Before Ranulph mounted, Master Nathaniel, blinking away a tear or two, kissed him on the forehead and whispered, "The black rooks will fly away, my son, and you'll come back as brown as a berry, and as merry as a grig. And if you want me, just send a word by Luke, and I'll be with you as fast as horses can gallop—law or no law." And from her latticed window at the top of the house appeared the head and shoulders of old Hempie in her nightcap, shaking her fist, and crying, "Now then, young Luke, if you don't take care of my boy—you'll catch it!"

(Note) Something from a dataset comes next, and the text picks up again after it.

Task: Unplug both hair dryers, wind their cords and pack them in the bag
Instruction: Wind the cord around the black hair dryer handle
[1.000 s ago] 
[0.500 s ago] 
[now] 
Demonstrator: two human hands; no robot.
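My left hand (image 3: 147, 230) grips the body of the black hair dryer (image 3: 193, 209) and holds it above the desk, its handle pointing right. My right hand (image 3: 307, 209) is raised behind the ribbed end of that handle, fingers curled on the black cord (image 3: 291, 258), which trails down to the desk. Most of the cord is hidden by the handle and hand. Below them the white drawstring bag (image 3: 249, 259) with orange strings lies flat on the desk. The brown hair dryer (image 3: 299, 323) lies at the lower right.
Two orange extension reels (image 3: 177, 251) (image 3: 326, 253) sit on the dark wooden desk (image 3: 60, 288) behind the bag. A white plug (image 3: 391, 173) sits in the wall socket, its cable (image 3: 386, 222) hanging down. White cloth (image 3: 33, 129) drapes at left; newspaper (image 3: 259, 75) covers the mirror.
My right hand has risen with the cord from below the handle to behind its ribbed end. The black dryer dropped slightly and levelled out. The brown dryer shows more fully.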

Many a curious glance was cast at the little cavalcade as they trotted down the cobbled streets. Miss Lettice and Miss Rosie Prim, the two buxom daughters of the leading watchmaker who were returning from their marketing considered that Ranulph looked sweetly pretty on horseback. "Though," added Miss Rosie, "they do say he's a bit ... queer, and it is a pity, I must say, that he's got the Mayor's ginger hair."

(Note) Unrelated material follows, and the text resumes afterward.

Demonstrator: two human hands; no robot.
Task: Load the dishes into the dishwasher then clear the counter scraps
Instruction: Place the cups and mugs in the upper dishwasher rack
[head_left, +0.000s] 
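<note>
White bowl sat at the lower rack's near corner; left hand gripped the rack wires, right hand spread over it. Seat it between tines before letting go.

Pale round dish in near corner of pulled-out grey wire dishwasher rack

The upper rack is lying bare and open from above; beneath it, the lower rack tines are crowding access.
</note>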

"Well, Rosie," retorted Miss Lettice, "at least he doesn't cover it up with a black wig, like a certain apprentice I know!"

And Rosie laughed, and tossed her head.

A great many women, as they watched them pass, called down blessings on the head of Endymion Leer; adding that it was a pity that he was not Mayor and High Seneschal. And several rough-looking men scowled ominously at Ranulph. But Mother Tibbs, the half-crazy old washerwoman, who, in spite of her forty summers danced more lightly than any maiden, and was, in consequence, in great request as a partner at those tavern dances that played so great a part in the life of the masses in Lud-in-the-Mist—crazy, disreputable, Mother Tibbs, with her strangely noble innocent face, tossed him a nosegay and cried in her sing-song penetrating voice, "Cockadoodle doo! Cockadoodle doo! The little master's bound for the land where the eggs are all gold!"

But no one ever paid any attention to what Mother Tibbs might say.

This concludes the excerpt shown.